Several cosmologies might have been lurking in the background in these discussions. Without an explanation of how stars maintain
their shine estimates over the age of the universe could have been all over the map.
This is as good as place as any to suggest another connection:
My old anthology of Poe’s work emphasized that the American writer caught on in France first and then interest grew across the pond. Lemaitre was a Roman Catholic priest from Belgium. There are repeated stories of what parallels could be drawn between his
cosmology and Genesis and the correspondence he had with his community. But there is also the possibility that as a French speaker he was well acquainted with Poe’s stories. As we trace back origins of things we are always saying: “These things have to come from somewhere, right?…” Wonder if there is a Poe – Lemaitre connection>
Both were cosmic minded. I like the term monobloc better than cosmic egg.

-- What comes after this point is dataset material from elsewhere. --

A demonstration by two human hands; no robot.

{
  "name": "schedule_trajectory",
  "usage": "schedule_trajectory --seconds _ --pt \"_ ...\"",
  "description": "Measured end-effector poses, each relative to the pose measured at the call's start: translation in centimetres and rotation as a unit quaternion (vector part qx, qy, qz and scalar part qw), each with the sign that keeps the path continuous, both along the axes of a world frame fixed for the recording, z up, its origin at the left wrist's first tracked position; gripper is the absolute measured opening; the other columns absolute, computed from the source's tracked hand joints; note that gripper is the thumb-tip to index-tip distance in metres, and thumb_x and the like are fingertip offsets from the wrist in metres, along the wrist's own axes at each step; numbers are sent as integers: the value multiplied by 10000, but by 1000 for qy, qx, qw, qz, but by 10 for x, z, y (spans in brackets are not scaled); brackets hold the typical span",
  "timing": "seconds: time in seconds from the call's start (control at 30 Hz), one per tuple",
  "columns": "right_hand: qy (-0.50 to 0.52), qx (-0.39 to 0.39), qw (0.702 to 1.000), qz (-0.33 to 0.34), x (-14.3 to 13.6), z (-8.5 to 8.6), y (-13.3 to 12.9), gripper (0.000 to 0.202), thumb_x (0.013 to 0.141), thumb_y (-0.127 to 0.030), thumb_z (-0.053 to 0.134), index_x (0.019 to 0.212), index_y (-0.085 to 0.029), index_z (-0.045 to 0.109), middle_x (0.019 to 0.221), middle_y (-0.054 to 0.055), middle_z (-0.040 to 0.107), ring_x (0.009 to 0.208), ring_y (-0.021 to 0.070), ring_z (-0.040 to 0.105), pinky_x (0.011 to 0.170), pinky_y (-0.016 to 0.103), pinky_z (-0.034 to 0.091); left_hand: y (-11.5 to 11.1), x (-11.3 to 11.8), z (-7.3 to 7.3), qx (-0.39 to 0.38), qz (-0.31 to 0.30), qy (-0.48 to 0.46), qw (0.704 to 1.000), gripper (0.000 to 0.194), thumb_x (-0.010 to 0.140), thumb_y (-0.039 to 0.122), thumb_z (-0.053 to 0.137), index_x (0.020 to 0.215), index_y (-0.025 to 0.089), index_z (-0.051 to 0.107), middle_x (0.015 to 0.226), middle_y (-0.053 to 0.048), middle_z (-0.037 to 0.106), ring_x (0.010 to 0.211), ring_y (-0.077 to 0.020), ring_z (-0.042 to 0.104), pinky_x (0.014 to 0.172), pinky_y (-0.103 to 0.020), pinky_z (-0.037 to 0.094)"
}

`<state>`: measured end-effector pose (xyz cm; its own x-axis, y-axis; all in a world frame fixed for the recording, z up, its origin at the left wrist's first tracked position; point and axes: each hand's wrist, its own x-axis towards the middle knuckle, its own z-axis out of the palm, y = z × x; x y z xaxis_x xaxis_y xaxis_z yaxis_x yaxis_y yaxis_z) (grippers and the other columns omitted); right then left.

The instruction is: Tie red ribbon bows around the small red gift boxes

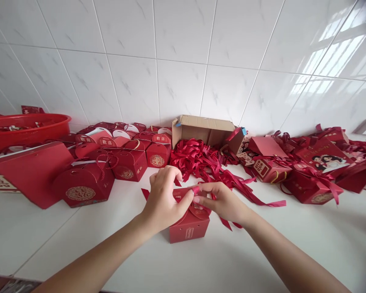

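A small red gift box (189,230) with gold print stands on the white counter in front of me, its top flaps folded over. Above its lid, my left hand (166,199) pinches a red ribbon (195,190) between thumb and fingers. My right hand (221,199) closes on the same ribbon from the other side, the fingertips of both hands nearly touching. A ribbon end sticks out to the left of the box, and others lie to its right. My fingers hide part of the lid.
Loose red ribbons (192,156) spill from a cardboard box (207,122) against the tiled wall. Rows of red gift boxes (129,162) stand at left, near a red basin (49,122). Ribboned boxes (311,187) crowd the right side.
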<state>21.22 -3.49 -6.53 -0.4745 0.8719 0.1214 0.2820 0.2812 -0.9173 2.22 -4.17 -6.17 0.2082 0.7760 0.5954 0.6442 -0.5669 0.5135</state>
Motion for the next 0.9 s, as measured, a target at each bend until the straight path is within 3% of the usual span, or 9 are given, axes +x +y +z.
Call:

Anti-atoms might be a solution to Olbers paradox. I saw a recent write-up at phys.org called “Creating a non-radiating source of electromagnetism” that could be of interest.
Olber’s paradox has been resolved for well over a century. Our universe is neither infinite in extent (space and time) nor does it exhibit a homogeneous distribution of light emitting stars. You are proposing a solution to a non-problem.
Poe’s prose poem online here:
https://xroads.virginia.edu/~Hyper/POE/eureka.html
The Paris Review review of Eureka from 2015:
https://www.theparisreview.org/blog/2015/07/01/the-machinery-of-the-universe/
An annotated version of Eureka with its publication history and a bibliography:
https://www.eapoe.org/works/editions/eurekac.htm
Articles on Poe as a modern cosmologist:
Edgar Allan Poe: the first man to conceive a Newtonian evolving Universe…
https://arxiv.org/abs/1506.05218
https://medium.com/starts-with-a-bang/edgar-allen-poe-s-eureka-and-the-big-bang-f6c1a19e85ce
http://www.tikalon.com/blog/blog.php?article=2015/Poe_Eureka
https://blogs.scientificamerican.com/guest-blog/edgar-allan-poe-cosmologist/
An entire book on the subject:
https://www.sunypress.edu/p-6341-edgar-allan-poe-eureka-and-scie.aspx
If you want to listen to Poe’s prose poem…
https://www.youtube.com/watch?v=oqcxrkiVwVM
Thanks for the generous citation, Paul!
Absolutely, Russell. A pleasure to have you here.